◆ **Problem requirements**
Return the entire listing exactly, leaving nothing out.

◆ **Data shown**

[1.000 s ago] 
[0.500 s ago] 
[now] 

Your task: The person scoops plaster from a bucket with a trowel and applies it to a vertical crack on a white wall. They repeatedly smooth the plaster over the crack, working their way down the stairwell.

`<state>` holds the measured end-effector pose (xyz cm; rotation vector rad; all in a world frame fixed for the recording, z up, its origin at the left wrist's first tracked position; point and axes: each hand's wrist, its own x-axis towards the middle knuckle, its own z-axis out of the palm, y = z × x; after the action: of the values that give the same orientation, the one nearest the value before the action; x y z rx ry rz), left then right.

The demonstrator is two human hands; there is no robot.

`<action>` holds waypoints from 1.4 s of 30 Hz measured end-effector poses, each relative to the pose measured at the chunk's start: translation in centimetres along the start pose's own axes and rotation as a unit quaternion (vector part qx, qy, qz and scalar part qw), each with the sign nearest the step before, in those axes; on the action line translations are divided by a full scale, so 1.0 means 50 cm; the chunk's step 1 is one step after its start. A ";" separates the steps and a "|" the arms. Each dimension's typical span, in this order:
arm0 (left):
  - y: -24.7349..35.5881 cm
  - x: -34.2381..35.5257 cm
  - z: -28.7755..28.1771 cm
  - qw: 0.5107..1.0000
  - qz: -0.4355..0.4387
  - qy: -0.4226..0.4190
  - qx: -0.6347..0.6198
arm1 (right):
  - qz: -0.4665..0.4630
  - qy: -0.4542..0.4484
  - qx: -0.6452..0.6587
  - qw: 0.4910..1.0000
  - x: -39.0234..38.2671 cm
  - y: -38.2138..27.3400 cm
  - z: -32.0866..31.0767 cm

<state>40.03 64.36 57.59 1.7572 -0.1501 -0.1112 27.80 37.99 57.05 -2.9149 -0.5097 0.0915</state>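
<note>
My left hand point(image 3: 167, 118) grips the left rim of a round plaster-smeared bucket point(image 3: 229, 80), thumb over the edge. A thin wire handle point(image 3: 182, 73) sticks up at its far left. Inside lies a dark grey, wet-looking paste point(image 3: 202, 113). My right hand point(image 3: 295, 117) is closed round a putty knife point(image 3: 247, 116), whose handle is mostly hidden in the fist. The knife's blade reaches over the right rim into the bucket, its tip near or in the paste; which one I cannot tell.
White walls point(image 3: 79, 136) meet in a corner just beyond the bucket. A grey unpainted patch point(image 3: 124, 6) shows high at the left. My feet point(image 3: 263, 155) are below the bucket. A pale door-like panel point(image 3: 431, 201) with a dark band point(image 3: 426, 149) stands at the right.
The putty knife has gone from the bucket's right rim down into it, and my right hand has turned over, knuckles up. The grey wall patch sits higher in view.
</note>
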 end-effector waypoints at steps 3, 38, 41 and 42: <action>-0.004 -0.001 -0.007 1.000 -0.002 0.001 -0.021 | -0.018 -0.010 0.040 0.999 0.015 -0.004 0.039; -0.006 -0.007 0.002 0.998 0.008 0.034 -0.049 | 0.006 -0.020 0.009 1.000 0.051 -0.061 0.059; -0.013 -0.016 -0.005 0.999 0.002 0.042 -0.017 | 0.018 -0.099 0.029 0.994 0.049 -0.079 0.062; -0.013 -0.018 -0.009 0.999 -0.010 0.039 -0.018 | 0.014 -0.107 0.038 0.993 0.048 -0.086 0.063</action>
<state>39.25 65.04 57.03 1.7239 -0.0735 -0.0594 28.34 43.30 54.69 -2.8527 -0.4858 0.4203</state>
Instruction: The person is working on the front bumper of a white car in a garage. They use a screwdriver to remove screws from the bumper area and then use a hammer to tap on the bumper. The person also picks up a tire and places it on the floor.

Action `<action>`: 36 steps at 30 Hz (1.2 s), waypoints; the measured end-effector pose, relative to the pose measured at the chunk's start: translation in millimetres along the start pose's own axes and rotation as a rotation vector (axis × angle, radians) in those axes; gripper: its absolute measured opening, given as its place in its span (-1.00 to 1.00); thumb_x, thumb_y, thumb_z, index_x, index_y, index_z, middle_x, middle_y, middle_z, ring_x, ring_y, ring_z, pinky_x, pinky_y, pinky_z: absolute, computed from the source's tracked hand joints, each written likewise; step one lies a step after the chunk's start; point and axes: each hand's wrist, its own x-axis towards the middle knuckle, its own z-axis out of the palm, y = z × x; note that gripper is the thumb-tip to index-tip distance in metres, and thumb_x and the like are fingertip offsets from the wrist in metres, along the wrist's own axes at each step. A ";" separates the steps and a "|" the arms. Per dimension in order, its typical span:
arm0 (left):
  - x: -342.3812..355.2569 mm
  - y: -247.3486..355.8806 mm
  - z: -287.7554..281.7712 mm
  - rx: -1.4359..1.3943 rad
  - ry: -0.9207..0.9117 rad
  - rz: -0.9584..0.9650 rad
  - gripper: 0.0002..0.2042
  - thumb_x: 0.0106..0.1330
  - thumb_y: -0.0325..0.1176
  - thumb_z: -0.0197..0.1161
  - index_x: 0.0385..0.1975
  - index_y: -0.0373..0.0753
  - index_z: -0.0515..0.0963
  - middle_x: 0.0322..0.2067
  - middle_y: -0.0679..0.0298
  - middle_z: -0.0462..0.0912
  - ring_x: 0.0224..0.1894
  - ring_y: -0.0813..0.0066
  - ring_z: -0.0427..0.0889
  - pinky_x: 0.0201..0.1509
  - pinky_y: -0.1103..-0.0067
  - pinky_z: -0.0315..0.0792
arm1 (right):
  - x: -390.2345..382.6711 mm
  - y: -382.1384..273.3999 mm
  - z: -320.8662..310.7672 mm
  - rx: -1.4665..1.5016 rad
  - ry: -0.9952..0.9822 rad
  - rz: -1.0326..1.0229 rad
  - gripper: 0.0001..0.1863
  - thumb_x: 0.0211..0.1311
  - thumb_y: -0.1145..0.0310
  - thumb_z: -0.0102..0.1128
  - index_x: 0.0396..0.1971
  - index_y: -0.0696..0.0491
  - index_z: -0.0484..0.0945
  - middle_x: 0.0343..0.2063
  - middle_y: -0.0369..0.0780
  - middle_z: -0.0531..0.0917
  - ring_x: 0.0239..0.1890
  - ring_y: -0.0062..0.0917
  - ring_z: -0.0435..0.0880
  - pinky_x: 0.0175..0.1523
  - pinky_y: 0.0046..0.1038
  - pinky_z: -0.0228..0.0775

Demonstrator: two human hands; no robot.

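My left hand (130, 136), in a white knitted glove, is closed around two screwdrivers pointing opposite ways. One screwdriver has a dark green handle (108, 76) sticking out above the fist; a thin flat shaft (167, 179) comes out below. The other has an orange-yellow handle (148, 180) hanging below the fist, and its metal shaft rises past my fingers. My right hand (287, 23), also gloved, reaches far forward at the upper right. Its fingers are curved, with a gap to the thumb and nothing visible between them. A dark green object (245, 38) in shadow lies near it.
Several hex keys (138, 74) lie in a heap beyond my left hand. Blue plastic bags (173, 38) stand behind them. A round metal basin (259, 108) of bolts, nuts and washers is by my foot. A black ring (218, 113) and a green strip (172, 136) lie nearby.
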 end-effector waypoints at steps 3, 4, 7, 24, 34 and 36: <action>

◆ **Response box**
[1.000 s ago] 
[0.500 s ago] 
[now] 

Your task: The person scoops plaster from a bucket with a trowel and applies it to a vertical crack on a white wall. They repeatedly smooth the plaster over the crack, working their way down the stairwell.

`<state>` holds the measured end-effector pose (xyz cm; rotation vector rad; all in a world frame fixed for the recording, z up, its origin at the left wrist's first tracked position; point and axes: each hand's wrist, its own x-axis towards the middle knuckle, its own z-axis out of the palm, y = z × x; after the action: of the values that give the same orientation, the one nearest the value before the action; x y z rx ry rz), left then right.

The demonstrator is two human hands; there is no robot.

`<action>` holds waypoints from 1.4 s of 30 Hz measured end-effector poses, each relative to the pose measured at the chunk's start: translation in centimetres along the start pose's own axes and rotation as a unit quaternion (vector part qx, qy, qz and scalar part qw), each with the sign nearest the step before, in those axes; on the action line translations are divided by a full scale, so 1.0 means 50 cm; the chunk's step 1 is one step after its start. A ";" separates the steps and a "|" the arms. Each dimension's typical span, in this order:
arm0 (left):
  - y: -24.7349..35.5881 cm
  - x: -34.2381..35.5257 cm
  - z: -28.7755..28.1771 cm
  - qw: 0.5107..1.0000
  - qz: -0.4355..0.4387
  - qy: -0.4226..0.4190
  - qx: -0.6347..0.6198
arm1 (right):
  - qz: -0.4665..0.4630
  - qy: -0.4542..0.4484
  - qx: -0.6452..0.6587
  - qw: 0.4910..1.0000
  - x: -39.0234..38.2671 cm
  - y: -38.2138..27.3400 cm
  - z: -32.0866..31.0767 cm

<state>40.03 64.36 57.59 1.7572 -0.1501 -0.1112 27.80 37.99 57.05 -2.9149 -0.5097 0.0915</state>
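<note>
My left hand point(image 3: 167, 118) grips the left rim of a round plaster-smeared bucket point(image 3: 229, 80), thumb over the edge. A thin wire handle point(image 3: 182, 73) sticks up at its far left. Inside lies a dark grey, wet-looking paste point(image 3: 202, 113). My right hand point(image 3: 295, 117) is closed round a putty knife point(image 3: 247, 116), whose handle is mostly hidden in the fist. The knife's blade reaches over the right rim into the bucket, its tip near or in the paste; which one I cannot tell.
White walls point(image 3: 79, 136) meet in a corner just beyond the bucket. A grey unpainted patch point(image 3: 124, 6) shows high at the left. My feet point(image 3: 263, 155) are below the bucket. A pale door-like panel point(image 3: 431, 201) with a dark band point(image 3: 426, 149) stands at the right.
The putty knife has gone from the bucket's right rim down into it, and my right hand has turned over, knuckles up. The grey wall patch sits higher in view.
</note>
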 end-effector waypoints at steps 3, 38, 41 and 42: <action>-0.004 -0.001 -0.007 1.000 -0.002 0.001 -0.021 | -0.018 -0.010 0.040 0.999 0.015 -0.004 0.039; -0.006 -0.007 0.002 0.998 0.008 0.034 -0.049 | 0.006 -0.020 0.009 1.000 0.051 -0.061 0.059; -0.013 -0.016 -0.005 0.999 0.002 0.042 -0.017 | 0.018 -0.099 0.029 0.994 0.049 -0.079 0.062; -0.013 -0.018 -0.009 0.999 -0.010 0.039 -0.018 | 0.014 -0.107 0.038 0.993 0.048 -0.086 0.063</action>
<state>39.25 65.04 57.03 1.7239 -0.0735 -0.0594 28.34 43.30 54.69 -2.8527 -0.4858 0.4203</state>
Instruction: The person is working on the front bumper of a white car in a garage. They use a screwdriver to remove screws from the bumper area and then use a hammer to tap on the bumper. The person also picks up a tire and places it on the floor.

Action `<action>`: 36 steps at 30 Hz (1.2 s), waypoints; the measured end-effector pose, relative to the pose measured at the chunk's start: translation in millimetres along the start pose's own axes and rotation as a rotation vector (axis × angle, radians) in those axes; gripper: its absolute measured opening, given as its place in its span (-1.00 to 1.00); thumb_x, thumb_y, thumb_z, index_x, index_y, index_z, middle_x, middle_y, middle_z, ring_x, ring_y, ring_z, pinky_x, pinky_y, pinky_z: absolute, computed from the source's tracked hand joints, each written likewise; step one lies a step after the chunk's start; point and axes: each hand's wrist, its own x-axis towards the middle knuckle, its own z-axis out of the palm, y = z × x; note that gripper is the thumb-tip to index-tip distance in metres, and thumb_x and the like are fingertip offsets from the wrist in metres, along the wrist's own axes at each step. A ";" separates the steps and a "|" the arms. Per dimension in order, its typical span:
arm0 (left):
  - x: -342.3812..355.2569 mm
  - y: -247.3486..355.8806 mm
  - z: -287.7554..281.7712 mm
  - rx: -1.4359..1.3943 rad
  - ry: -0.9207..0.9117 rad
  - rz: -0.9584..0.9650 rad
  - gripper: 0.0002..0.2042
  - thumb_x: 0.0106..0.1330
  - thumb_y: -0.0325..0.1176
  - thumb_z: -0.0197..0.1161
  - index_x: 0.0385..0.1975
  - index_y: -0.0373..0.0753
  - index_z: -0.0515..0.0963
  - middle_x: 0.0322..0.2067
  - middle_y: -0.0679..0.0298
  - middle_z: -0.0462..0.0912
  - ring_x: 0.0224..0.1894
  - ring_y: -0.0813..0.0066
  - ring_z: -0.0427..0.0889
  - pinky_x: 0.0201..0.1509
  - pinky_y: -0.1103..-0.0067
  - pinky_z: -0.0315..0.0792
arm1 (right):
  - x: -390.2345..382.6711 mm
  - y: -382.1384..273.3999 mm
  - z: -320.8662..310.7672 mm
  - rx: -1.4665..1.5016 rad
  - ry: -0.9952..0.9822 rad
  - rz: -1.0326..1.0229 rad
  - gripper: 0.0001..0.1863
  - thumb_x: 0.0211..0.1311
  - thumb_y: -0.1145..0.0310
  - thumb_z: -0.0102..0.1128
  - index_x: 0.0396..0.1971
  - index_y: -0.0696..0.0491
  - index_z: -0.0484..0.0945
  - middle_x: 0.0343..0.2063
  - middle_y: -0.0369..0.0780
  - middle_z: -0.0531..0.0917
  - ring_x: 0.0239..0.1890
  - ring_y: -0.0062..0.0917
  - ring_z: -0.0435..0.0880
  - pinky_x: 0.0175..0.1523
  - pinky_y: 0.0046..0.1038
  - pinky_z: -0.0228..0.0775

Demonstrator: two human hands; no robot.

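My left hand (130, 136), in a white knitted glove, is closed around two screwdrivers pointing opposite ways. One screwdriver has a dark green handle (108, 76) sticking out above the fist; a thin flat shaft (167, 179) comes out below. The other has an orange-yellow handle (148, 180) hanging below the fist, and its metal shaft rises past my fingers. My right hand (287, 23), also gloved, reaches far forward at the upper right. Its fingers are curved, with a gap to the thumb and nothing visible between them. A dark green object (245, 38) in shadow lies near it.
Several hex keys (138, 74) lie in a heap beyond my left hand. Blue plastic bags (173, 38) stand behind them. A round metal basin (259, 108) of bolts, nuts and washers is by my foot. A black ring (218, 113) and a green strip (172, 136) lie nearby.
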 end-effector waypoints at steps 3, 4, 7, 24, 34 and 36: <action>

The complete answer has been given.